### EXERCISE INSTRUCTIONS:
Below are the records. Retype exactly the lines between the lines holding "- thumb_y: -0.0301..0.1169" and "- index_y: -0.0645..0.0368", inclusive.

(Saved entries)
**********
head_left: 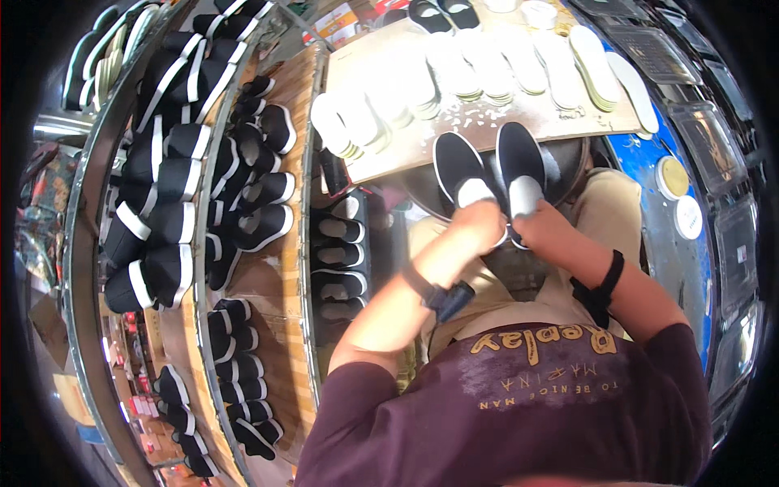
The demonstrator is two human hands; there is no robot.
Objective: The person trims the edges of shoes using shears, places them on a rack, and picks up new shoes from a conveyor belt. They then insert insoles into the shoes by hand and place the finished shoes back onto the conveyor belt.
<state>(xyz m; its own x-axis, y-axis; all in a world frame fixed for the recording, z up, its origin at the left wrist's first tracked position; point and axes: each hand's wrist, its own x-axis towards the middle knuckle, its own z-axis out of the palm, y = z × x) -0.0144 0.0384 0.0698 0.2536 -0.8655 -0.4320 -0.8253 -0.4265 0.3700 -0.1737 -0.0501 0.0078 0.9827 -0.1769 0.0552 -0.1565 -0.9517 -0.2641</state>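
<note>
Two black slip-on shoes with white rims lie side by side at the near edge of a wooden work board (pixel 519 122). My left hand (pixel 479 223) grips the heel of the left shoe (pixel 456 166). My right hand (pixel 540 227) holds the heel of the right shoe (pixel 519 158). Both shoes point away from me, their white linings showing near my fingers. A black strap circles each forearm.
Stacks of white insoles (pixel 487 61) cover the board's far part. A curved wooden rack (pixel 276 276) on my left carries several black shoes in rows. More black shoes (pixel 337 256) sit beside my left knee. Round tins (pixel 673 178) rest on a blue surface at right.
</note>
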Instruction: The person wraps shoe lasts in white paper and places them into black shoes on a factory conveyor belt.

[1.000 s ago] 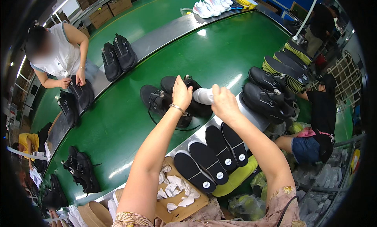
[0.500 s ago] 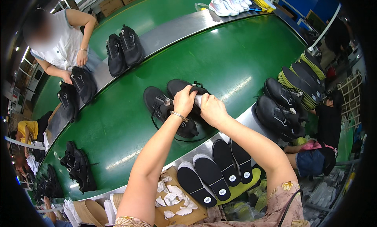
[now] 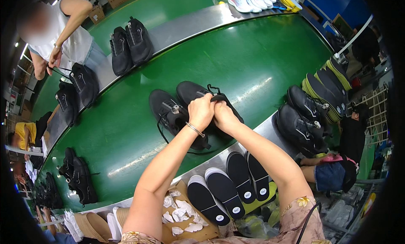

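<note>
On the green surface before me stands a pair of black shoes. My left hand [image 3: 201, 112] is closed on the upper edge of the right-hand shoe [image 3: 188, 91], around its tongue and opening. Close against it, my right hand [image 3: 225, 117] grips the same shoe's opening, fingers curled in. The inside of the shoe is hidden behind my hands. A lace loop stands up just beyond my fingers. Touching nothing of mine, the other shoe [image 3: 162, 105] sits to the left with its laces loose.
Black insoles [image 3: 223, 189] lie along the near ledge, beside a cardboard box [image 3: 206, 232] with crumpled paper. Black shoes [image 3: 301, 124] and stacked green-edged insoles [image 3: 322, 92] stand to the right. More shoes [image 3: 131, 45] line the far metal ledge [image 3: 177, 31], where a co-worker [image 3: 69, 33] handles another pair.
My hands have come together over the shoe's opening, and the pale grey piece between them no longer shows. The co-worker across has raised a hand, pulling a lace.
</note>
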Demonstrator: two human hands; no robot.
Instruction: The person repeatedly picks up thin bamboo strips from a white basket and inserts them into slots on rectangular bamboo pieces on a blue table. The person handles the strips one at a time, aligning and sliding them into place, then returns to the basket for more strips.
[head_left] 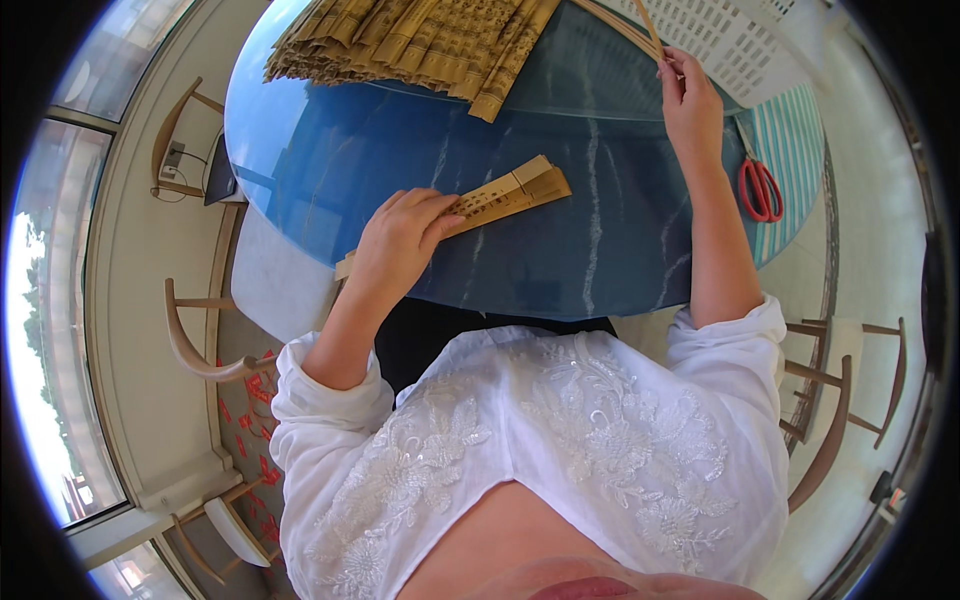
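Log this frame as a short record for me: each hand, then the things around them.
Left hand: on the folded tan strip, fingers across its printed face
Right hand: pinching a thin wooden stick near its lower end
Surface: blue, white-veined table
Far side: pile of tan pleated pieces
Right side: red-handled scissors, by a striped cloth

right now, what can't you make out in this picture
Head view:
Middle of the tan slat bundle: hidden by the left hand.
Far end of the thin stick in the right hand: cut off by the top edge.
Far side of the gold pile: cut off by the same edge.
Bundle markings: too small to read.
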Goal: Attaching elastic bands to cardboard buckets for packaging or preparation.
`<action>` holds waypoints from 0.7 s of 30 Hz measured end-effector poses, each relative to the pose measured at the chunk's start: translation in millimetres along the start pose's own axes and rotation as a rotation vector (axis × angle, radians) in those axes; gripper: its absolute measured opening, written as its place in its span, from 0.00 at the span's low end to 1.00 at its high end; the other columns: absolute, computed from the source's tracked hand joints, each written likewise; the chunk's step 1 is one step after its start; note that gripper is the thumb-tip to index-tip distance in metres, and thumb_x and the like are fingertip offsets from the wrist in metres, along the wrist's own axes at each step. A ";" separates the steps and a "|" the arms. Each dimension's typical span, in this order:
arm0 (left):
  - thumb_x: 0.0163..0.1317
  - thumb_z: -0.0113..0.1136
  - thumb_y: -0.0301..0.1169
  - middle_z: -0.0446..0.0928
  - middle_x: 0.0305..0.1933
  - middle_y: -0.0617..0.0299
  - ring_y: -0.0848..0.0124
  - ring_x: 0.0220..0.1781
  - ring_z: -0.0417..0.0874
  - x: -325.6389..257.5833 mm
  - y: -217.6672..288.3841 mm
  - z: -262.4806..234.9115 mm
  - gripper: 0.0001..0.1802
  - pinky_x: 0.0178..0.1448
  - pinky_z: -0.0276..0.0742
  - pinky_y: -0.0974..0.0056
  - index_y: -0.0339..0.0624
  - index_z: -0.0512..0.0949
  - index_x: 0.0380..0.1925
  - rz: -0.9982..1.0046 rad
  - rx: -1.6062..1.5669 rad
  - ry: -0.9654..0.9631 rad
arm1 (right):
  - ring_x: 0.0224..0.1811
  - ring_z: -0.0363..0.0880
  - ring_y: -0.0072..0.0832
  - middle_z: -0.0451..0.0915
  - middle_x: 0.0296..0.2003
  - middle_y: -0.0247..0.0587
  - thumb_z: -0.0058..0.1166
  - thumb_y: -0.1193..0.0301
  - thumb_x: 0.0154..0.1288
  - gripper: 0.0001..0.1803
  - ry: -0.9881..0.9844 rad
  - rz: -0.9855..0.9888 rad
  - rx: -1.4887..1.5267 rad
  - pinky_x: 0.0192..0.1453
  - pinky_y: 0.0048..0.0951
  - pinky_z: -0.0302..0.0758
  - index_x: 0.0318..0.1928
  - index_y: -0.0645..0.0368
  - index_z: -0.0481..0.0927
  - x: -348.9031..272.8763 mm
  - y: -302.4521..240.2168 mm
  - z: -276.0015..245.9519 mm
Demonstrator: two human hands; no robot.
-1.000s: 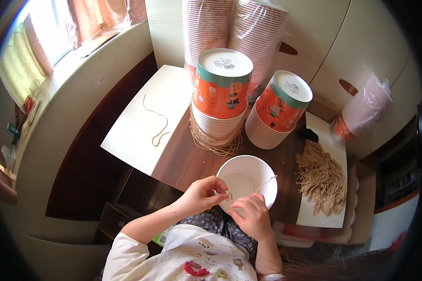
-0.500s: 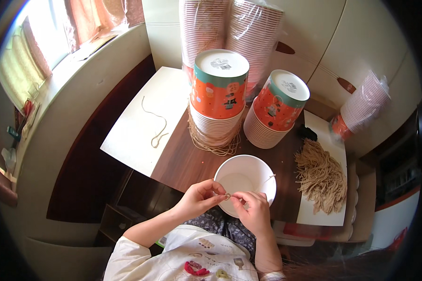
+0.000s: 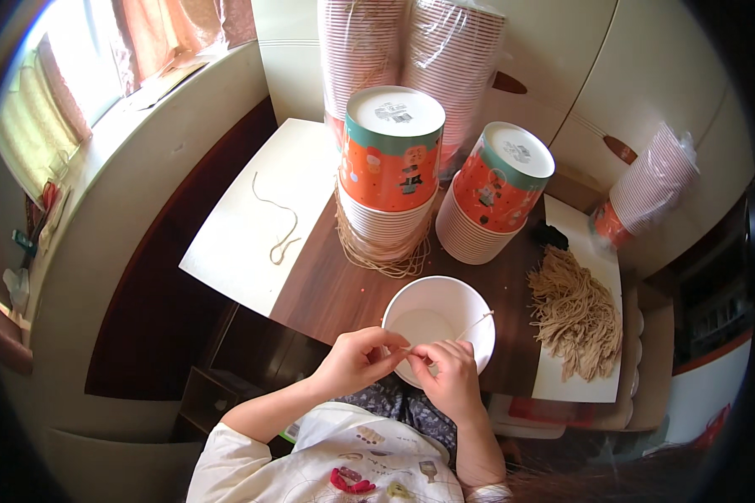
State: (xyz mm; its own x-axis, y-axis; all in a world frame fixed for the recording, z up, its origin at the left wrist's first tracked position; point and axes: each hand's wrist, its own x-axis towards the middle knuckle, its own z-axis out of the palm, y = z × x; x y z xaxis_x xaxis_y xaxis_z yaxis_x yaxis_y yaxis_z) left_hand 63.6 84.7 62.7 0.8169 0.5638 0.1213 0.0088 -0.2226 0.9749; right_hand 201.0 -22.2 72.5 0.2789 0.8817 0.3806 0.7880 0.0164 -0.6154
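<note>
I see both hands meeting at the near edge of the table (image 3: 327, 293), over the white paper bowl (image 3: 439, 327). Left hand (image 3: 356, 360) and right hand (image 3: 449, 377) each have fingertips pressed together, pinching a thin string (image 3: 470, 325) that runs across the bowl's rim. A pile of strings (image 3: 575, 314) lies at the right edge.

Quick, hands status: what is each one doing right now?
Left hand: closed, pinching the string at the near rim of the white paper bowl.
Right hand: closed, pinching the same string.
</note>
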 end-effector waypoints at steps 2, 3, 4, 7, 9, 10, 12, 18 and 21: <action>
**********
### OUTPUT BELOW:
  - thumb_y: -0.0301..0.1169
  - middle_z: -0.0446..0.0928
  - middle_x: 0.0305..0.1933
  - middle_y: -0.0617..0.0299
  - ring_y: -0.0848..0.0124
  - ring_x: 0.0220..0.1781
  - ring_z: -0.0417..0.0874
  - x: -325.6389..257.5833 mm
  - y: -217.6672..288.3841 mm
  - z: -262.4806..234.9115 mm
  - gripper: 0.0001..0.1802
  - pinky_x: 0.0178..0.1448
  - pinky_z: -0.0276..0.0742
  - pinky_y: -0.0974..0.0056
  - index_y: -0.0339..0.0624
  - index_z: -0.0512..0.0949
  - index_x: 0.0380..0.1925
  - rz: -0.9982..1.0046 rad
  - rx: -1.6062..1.5669 rad
  - ry: -0.9654..0.9631 rad
arm1 (right):
  - ring_x: 0.0224..0.1811
  - ring_z: -0.0363..0.0880
  - ring_y: -0.0072..0.0832
  - middle_z: -0.0451..0.0915
  - middle_x: 0.0296..0.2003
  - middle_y: -0.0247..0.0587
  - thumb_z: -0.0058..0.1166
  - thumb_y: -0.1193..0.0301
  - thumb_x: 0.0154..0.1288
  - gripper: 0.0001..0.1803
  - ry: -0.9881..0.9844 rad
  - rz: -0.9855..0.9888 rad
  - rx: -1.4887..1.5267 rad
  - pinky_x: 0.0192..0.1453
  - pinky_y: 0.0048..0.0951
  - pinky_z: -0.0302..0.0758
  - index_x: 0.0318..0.1928
  - index_y: -0.0645..0.0368

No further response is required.